Sitting in the booth, observing and listening to his girls bounce back and forth in conversation, he finds the first moment of resounding comfort that he’s felt in seven years.
The last conversation he had with Spencer just days ago after the recent trial in D.C. rings in his mind, the two men standing at the displayed photos of Special Agents from the DEA.
He had asked Javier, “What else is a guy like you gonna do?”
At the time, Javier wasn’t too sure.
But now, with two of his favorite smiles beaming, one identical to his own, and the chorus of laughter that soundtracks his life, and his heart racing, the heart that bleeds for his family sitting here with him, he knows what he’s gonna do.
Be a father.
Be a partner.
Be a friend, a son, a lover, a teacher, a student, a listener, a provider, a protector.
Be everything he hasn’t been for nearly a decade.
He is going to be there for you two. No matter what.
The two of you are back in the hotel room, Liliana dropped off safely at her home and promptly reminded of the schedule for tomorrow. Javier threw her a, “Don’t be too hungover,” that you rolled your eyes at, the faintest of smiles on your face, knowing exactly how Javier was at his own graduation. You, unknowingly pregnant with Lili at the time, were feeling sick and extremely nervous to be seeing his parents the next day, so there was no drinking for you that night. The next morning you were rubbing his back as he threw up before dragging him into the shower and then dressing him like a doll.
He remembers the only thing he was thinking that morning was how much he loved you, how much he was going to miss you after moving home to Laredo to become a sheriff while you were finishing school the next year.
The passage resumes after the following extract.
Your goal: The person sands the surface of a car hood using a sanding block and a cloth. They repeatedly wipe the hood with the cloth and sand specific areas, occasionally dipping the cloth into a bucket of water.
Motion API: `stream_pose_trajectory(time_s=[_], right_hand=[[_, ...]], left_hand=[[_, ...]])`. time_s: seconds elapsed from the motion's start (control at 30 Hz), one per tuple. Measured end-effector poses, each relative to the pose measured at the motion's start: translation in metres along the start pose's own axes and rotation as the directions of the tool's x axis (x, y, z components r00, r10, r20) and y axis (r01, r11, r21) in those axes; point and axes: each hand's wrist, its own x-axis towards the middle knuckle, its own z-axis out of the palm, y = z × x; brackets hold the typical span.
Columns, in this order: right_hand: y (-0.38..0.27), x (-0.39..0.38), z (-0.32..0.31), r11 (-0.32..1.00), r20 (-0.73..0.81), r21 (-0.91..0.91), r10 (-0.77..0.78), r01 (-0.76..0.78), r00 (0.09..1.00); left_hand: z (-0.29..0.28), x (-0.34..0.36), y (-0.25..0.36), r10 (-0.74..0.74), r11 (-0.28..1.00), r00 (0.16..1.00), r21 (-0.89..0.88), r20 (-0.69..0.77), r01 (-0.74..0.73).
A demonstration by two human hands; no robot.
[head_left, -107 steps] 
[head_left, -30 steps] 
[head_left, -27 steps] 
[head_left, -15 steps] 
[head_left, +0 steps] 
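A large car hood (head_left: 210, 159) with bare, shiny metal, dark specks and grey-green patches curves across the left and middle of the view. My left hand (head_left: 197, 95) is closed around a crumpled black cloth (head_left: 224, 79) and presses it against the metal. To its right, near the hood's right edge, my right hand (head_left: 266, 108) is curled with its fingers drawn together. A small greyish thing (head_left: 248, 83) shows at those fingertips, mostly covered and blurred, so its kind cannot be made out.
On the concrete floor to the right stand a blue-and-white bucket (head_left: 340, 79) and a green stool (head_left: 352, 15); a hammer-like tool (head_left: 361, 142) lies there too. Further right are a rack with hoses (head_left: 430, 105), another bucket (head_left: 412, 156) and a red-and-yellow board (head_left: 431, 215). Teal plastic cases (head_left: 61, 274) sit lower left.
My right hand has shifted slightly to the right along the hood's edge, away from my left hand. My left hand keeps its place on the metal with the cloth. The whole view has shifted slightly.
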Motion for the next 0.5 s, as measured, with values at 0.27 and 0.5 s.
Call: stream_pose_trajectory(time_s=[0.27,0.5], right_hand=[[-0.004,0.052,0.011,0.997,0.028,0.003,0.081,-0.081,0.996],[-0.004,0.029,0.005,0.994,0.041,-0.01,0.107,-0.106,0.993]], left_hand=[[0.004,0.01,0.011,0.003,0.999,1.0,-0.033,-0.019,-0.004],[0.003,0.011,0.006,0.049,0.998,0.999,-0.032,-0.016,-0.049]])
Life seemed so simple back then; only had to worry about visiting his girlfriend at the weekends, showing up for work on time, and taking care of his parents.
A few weeks later, you told him you were pregnant.
God, how fast was time moving? He feels like that was merely last year.
“Bathroom’s all yours, Jav.”
He looks up from his duffel to see you walking out in your pajamas, a smirk crossing his face at the faded Texas A&M shirt he recognized from his own closet from years before. With a nod to you, he unbuttons his shirt halfway before talking to you over his shoulder.
“I can take the floor, amor. You take the bed.”
A loud laugh from behind turns him around, and you look at him like he’s got about four heads.
“Javier Luis, you’re not going to be able to get up in the morning if you sleep on the floor, viejo. If it’s weird for you to sleep in the bed with me, I’ll be the one to take the floor.”
“No, you’re not. And it’s not weird for me, I just didn’t know if you would be comfortable with it.”
“Don’t know if you forgot, but we have slept in the same bed together before, Jav. It’s kind of how we have a daughter, you dork,” you snort and climb onto the plush mattress, slipping under the duvet and leaning up against the pillows.
“Hey, I was trying to be a gentleman, no need for the name-calling.”
“You are always a gentleman, hon, no need to try. Plus I have to call you names, who else will keep you humble?”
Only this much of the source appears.